### EXERCISE REQUIREMENTS
Make an exact copy of the listing below.

◇ ◇ ◇ ◇ ◇

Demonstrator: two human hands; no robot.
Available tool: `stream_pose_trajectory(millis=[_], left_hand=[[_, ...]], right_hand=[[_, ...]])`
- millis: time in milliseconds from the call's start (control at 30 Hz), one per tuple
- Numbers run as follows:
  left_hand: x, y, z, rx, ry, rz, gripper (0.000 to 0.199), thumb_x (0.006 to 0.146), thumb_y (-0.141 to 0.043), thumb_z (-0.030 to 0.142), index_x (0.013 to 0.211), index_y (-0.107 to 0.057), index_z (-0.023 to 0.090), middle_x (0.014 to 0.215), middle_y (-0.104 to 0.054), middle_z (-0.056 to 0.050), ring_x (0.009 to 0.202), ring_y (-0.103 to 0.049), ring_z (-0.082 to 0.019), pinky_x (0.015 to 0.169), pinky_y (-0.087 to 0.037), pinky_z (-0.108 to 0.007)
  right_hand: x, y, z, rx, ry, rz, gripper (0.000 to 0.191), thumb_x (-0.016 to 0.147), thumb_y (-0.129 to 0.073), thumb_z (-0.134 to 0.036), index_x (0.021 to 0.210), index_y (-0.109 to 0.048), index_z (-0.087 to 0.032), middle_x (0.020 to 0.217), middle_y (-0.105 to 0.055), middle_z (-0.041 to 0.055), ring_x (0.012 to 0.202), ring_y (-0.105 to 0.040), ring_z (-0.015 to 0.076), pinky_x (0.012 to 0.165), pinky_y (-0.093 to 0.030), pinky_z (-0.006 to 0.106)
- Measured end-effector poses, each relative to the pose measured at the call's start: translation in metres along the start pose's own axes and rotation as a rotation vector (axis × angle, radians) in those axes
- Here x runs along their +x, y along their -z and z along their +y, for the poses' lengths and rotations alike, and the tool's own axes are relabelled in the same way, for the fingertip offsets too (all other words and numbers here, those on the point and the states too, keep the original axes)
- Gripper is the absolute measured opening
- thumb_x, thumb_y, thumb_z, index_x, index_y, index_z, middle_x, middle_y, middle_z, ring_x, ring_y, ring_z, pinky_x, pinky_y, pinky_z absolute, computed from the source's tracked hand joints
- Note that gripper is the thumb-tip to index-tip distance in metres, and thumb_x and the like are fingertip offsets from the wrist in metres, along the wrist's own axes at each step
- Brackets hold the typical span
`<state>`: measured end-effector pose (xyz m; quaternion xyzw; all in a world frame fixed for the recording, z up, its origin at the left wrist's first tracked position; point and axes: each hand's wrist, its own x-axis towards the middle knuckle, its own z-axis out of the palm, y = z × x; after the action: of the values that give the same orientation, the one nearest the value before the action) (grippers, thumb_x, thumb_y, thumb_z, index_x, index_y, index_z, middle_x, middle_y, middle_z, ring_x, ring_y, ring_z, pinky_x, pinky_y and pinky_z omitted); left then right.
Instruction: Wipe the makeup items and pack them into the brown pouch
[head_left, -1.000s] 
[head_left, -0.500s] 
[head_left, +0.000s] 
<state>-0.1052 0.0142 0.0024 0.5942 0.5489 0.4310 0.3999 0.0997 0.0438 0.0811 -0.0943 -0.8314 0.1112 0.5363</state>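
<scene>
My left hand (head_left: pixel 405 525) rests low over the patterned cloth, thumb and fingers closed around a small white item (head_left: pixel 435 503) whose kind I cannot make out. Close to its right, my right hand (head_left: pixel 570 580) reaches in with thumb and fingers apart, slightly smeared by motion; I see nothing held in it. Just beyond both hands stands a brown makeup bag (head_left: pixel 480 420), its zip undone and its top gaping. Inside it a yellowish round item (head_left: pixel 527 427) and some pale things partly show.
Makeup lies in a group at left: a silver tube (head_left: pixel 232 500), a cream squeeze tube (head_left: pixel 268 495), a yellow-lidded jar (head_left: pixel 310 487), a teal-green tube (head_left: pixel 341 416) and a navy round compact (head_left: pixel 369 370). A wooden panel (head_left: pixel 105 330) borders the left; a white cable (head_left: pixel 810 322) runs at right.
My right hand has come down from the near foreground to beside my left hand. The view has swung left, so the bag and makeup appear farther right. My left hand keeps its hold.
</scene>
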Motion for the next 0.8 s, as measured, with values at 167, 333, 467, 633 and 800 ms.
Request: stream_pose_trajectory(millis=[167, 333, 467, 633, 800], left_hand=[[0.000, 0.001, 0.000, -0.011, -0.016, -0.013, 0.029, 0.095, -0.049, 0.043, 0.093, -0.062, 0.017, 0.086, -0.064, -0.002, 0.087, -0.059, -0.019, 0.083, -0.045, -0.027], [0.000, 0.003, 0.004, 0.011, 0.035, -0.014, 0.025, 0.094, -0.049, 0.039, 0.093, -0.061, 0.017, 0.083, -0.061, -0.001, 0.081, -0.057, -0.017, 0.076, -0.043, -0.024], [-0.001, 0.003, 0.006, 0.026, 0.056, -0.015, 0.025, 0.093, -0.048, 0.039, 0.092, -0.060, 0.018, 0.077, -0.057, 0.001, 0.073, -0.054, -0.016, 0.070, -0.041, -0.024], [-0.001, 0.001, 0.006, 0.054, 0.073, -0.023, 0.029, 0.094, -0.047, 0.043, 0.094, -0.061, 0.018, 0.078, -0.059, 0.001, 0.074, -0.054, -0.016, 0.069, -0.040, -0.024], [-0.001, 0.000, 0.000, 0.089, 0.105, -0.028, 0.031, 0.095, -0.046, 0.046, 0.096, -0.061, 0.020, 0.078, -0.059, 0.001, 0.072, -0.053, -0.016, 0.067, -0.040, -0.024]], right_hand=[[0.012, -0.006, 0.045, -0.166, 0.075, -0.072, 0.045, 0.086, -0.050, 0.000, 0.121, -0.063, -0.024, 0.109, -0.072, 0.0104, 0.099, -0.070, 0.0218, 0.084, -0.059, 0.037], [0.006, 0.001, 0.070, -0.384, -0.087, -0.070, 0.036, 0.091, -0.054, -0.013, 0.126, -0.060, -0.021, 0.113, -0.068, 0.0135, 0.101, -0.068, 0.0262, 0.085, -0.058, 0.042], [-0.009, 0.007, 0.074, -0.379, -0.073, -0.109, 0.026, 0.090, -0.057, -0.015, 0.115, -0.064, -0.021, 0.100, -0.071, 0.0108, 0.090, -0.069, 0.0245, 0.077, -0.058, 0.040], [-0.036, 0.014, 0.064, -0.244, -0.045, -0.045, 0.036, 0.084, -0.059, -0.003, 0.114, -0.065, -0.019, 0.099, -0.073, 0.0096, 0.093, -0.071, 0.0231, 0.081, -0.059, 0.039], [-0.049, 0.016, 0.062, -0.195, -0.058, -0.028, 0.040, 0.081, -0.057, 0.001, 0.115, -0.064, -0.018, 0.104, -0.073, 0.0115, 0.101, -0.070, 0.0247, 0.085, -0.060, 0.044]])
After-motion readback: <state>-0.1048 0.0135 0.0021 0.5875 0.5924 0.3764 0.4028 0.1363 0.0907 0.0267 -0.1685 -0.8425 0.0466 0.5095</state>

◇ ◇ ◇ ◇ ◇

### SOLUTION FOR THIS EXERCISE
Demonstrator: two human hands; no robot.
Available tool: `stream_pose_trajectory(millis=[_], left_hand=[[_, ...]], right_hand=[[_, ...]])`
- millis: time in milliseconds from the call's start (control at 30 Hz), one per tuple
- Numbers run as follows:
  left_hand: x, y, z, rx, ry, rz, gripper (0.000 to 0.199), thumb_x (0.006 to 0.146), thumb_y (-0.141 to 0.043), thumb_z (-0.030 to 0.142), index_x (0.013 to 0.211), index_y (-0.107 to 0.057), index_z (-0.023 to 0.090), middle_x (0.014 to 0.215), middle_y (-0.104 to 0.054), middle_z (-0.056 to 0.050), ring_x (0.009 to 0.202), ring_y (-0.103 to 0.049), ring_z (-0.082 to 0.019), pinky_x (0.015 to 0.169), pinky_y (-0.087 to 0.037), pinky_z (-0.108 to 0.007)
  right_hand: x, y, z, rx, ry, rz, gripper (0.000 to 0.191), thumb_x (-0.016 to 0.147), thumb_y (-0.129 to 0.073), thumb_z (-0.134 to 0.036), index_x (0.021 to 0.210), index_y (-0.109 to 0.048), index_z (-0.087 to 0.032), middle_x (0.020 to 0.217), middle_y (-0.105 to 0.055), middle_z (-0.041 to 0.055), ring_x (0.012 to 0.202), ring_y (-0.105 to 0.040), ring_z (-0.015 to 0.076), pinky_x (0.012 to 0.165), pinky_y (-0.093 to 0.030), pinky_z (-0.006 to 0.106)
- Measured end-effector poses, each relative to the pose measured at the call's start: translation in metres along the start pose's own axes and rotation as a rotation vector (axis × angle, radians) in those axes
- Here x runs along their +x, y along their -z and z along their +y, for the poses' lengths and rotations alike, and the tool's own axes are relabelled in the same way, for the fingertip offsets too (all other words and numbers here, those on the point and the states too, keep the original axes)
- Gripper is the absolute measured opening
- thumb_x, thumb_y, thumb_z, index_x, index_y, index_z, middle_x, middle_y, middle_z, ring_x, ring_y, ring_z, pinky_x, pinky_y, pinky_z absolute, computed from the source's tracked hand joints
- Note that gripper is the thumb-tip to index-tip distance in metres, and thumb_x and the like are fingertip offsets from the wrist in metres, along the wrist's own axes at each step
- Brackets hold the typical span
`<state>`: measured end-effector pose (xyz m; quaternion xyzw; all in a world frame fixed for the recording, z up, its origin at the left wrist's first tracked position; point and axes: each hand's wrist, its own x-axis towards the middle knuckle, its own z-axis out of the palm, y = z × x; after the action: of the values that give the same orientation, the one nearest the value before the action) (grippers, thumb_x, thumb_y, thumb_z, index_x, index_y, index_z, middle_x, middle_y, middle_z, ring_x, ring_y, ring_z, pinky_x, pinky_y and pinky_z omitted); left then right.
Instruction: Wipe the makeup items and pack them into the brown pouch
[head_left, -1.000s] 
[head_left, -0.500s] 
[head_left, +0.000s] 
<state>-0.1052 0.0142 0.0024 0.5942 0.5489 0.4310 0.3999 0.0997 0.0438 0.0811 -0.0943 -0.8314 0.1112 0.5363</state>
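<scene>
My left hand (head_left: pixel 405 525) rests low over the patterned cloth, thumb and fingers closed around a small white item (head_left: pixel 435 503) whose kind I cannot make out. Close to its right, my right hand (head_left: pixel 570 580) reaches in with thumb and fingers apart, slightly smeared by motion; I see nothing held in it. Just beyond both hands stands a brown makeup bag (head_left: pixel 480 420), its zip undone and its top gaping. Inside it a yellowish round item (head_left: pixel 527 427) and some pale things partly show.
Makeup lies in a group at left: a silver tube (head_left: pixel 232 500), a cream squeeze tube (head_left: pixel 268 495), a yellow-lidded jar (head_left: pixel 310 487), a teal-green tube (head_left: pixel 341 416) and a navy round compact (head_left: pixel 369 370). A wooden panel (head_left: pixel 105 330) borders the left; a white cable (head_left: pixel 810 322) runs at right.
My right hand has come down from the near foreground to beside my left hand. The view has swung left, so the bag and makeup appear farther right. My left hand keeps its hold.
</scene>
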Motion for the next 0.8 s, as measured, with values at 167, 333, 467, 633 and 800 ms.
Request: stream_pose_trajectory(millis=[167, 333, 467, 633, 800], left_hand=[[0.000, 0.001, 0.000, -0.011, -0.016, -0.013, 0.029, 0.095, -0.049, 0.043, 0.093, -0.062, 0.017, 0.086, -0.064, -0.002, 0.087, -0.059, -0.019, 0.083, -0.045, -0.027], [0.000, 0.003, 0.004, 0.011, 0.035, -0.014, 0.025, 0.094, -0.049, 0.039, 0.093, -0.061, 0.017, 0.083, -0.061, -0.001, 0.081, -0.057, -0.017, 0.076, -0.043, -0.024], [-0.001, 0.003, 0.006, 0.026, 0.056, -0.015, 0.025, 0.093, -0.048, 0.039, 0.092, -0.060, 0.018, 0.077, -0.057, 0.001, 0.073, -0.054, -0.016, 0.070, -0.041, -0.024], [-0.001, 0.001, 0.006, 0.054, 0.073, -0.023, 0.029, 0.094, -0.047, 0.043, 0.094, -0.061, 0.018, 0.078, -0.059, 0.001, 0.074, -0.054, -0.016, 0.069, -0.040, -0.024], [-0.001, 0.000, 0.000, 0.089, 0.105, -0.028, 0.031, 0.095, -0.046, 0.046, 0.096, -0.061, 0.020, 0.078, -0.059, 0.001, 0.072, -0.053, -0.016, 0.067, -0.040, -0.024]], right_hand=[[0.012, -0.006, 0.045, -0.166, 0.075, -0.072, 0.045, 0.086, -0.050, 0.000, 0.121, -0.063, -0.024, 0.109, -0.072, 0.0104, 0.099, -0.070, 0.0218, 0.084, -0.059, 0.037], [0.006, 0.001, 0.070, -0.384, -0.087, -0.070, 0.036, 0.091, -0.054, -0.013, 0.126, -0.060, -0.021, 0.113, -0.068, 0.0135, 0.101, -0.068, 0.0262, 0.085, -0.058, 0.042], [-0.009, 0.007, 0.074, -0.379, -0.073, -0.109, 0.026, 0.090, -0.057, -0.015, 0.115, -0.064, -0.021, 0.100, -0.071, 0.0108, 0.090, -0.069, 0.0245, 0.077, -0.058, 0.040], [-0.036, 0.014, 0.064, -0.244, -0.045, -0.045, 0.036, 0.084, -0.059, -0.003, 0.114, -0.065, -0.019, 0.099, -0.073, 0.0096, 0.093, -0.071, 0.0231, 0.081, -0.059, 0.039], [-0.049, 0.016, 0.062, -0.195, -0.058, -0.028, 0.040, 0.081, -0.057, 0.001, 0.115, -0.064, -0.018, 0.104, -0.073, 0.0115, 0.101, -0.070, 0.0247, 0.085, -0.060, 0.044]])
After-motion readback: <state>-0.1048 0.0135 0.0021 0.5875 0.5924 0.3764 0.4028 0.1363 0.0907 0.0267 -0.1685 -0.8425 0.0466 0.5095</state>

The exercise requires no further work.